Figure 7.4
Control of ommatidial polarity by the Iroquois Complex (Iro-C).
a. Iro-C genes are expressed in the D -- but not V -- half of the eye during normal development (disc schematic below). The equator (horizontal line) arises at this ON/OFF boundary, and all photoreceptor trapezoids (cf. Fig. 7.2) point away from it. When an Iro-Cnull clone (black) is induced in the D area, it causes wild-type trapezoids within ~7 rows (the eye is ~33 rows high) to invert their polarity. Hence, an ectopic equator emerges at the clone edge.

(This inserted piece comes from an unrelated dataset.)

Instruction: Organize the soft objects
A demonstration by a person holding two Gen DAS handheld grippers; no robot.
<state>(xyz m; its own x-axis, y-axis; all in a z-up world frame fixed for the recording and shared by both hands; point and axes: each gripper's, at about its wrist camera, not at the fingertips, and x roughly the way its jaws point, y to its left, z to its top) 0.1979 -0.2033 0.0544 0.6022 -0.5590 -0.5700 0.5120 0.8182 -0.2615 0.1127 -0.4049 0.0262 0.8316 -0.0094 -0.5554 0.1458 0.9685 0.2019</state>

b. Generic eye cell (cf. Fig. 2.7 for icons) showing the main control circuit for emitting an unknown diffusible factor (X) that regulates polarity. Abbreviations: Dl (Delta), Fng (Fringe), N (Notch; 'act' = activated form), Pc-G (Polycomb-Group genes), Ser (Serrate). N_Ser and N_Dl are hypothetical Fng-modulated forms of Notch that are receptive to Ser or Dl [990, 1250, 1988]. The circuit works as follows. If Pc-G products are sufficiently low, then Iro-C genes can be expressed (e) [3079]. In that case, the cell adopts D-type identity and expresses Dl (by an unknown route) but not Ser or Fng. D-type cells can receive Ser signals (from across the D/V line). If Iro-C genes are OFF (f), then the cell adopts V-type identity and expresses both Ser and Fng. In that case, Fng blocks the Ser-N interaction, so V-type cells can only receive Dl signals. The circuit allows two types of dialogue: Ser-signal 'speakers' with N_Ser 'listeners' or Dl-signal 'speakers' with N_Dl 'listeners'. Both conversations should turn ON Factor X. Factor X uses Frizzled as a receptor (cf. Fig. 7.5) [869, 1194, 4366].

c. Eye portion of a mature left eye disc. Shading denotes D (dark; Iro-C = ON) vs. V (light; Iro-C = OFF) compartments. Note that this eye was rotated 90° counterclockwise relative to the eye in a (cf. compasses and disc icons) to facilitate comparison with the wing disc's circuit diagram (Fig. 6.8).

d. Enlarged part of the D/V border (box in c). In this single file, cells on the D side express Iro-C genes, while cells on the V side express fng. Interactions between cells in e and f activate Notch at the D/V boundary. The width of the N(act) stripe (here shown spanning 4 cells) is not known exactly.

e, f. Schematics of cells flanking the D/V line. The V cell is drawn as if flipped around to face the D cell. States of variables (cf. b) are recorded as '1' (present and active) or '0' (absent or inactive). Black circles indicate determining factors. 'Mute' and 'deaf' denote inability to send or receive particular signals (Ser above, Dl below). The functioning of the circuit is explained under b above.

Panel a is schematized adaptation of a photo in [696]. Circuitry in b is compiled from [696] (Iro-C), [3079] (Pc-G), and [774, 869, 1080, 1194, 3258] (Fng-N-Ser-Dl). Panel d incorporates data from the same sources.

N.B.: The D/V circuitry of the eye differs from that of the wing insofar as fng is expressed ventrally instead of dorsally (cf. Fig. 6.8). This difference is attributable to the 180° rotation that the eye disc undergoes after its inception [774, 4146] (cf. Fig. 7.1a legend). The 'Iro-C —| Ser' link is simplified from the 'Iro-C —| Fng —> Ser' route [696, 774, 3258], and the full path is probably even more complex. This model does not explain how equators arise from ectopic furrows that are triggered without altering Iro-C expression [722, 723, 4167, 4648]. Other key players in this scenario may be (1) Lobe (Lobe^LOF causes mirr to turn ON in the V half and hence suppresses ommatidia [758, 2560]) and (2) teashirt (tsh^LOF suppresses ommatidia in the D half) [3973].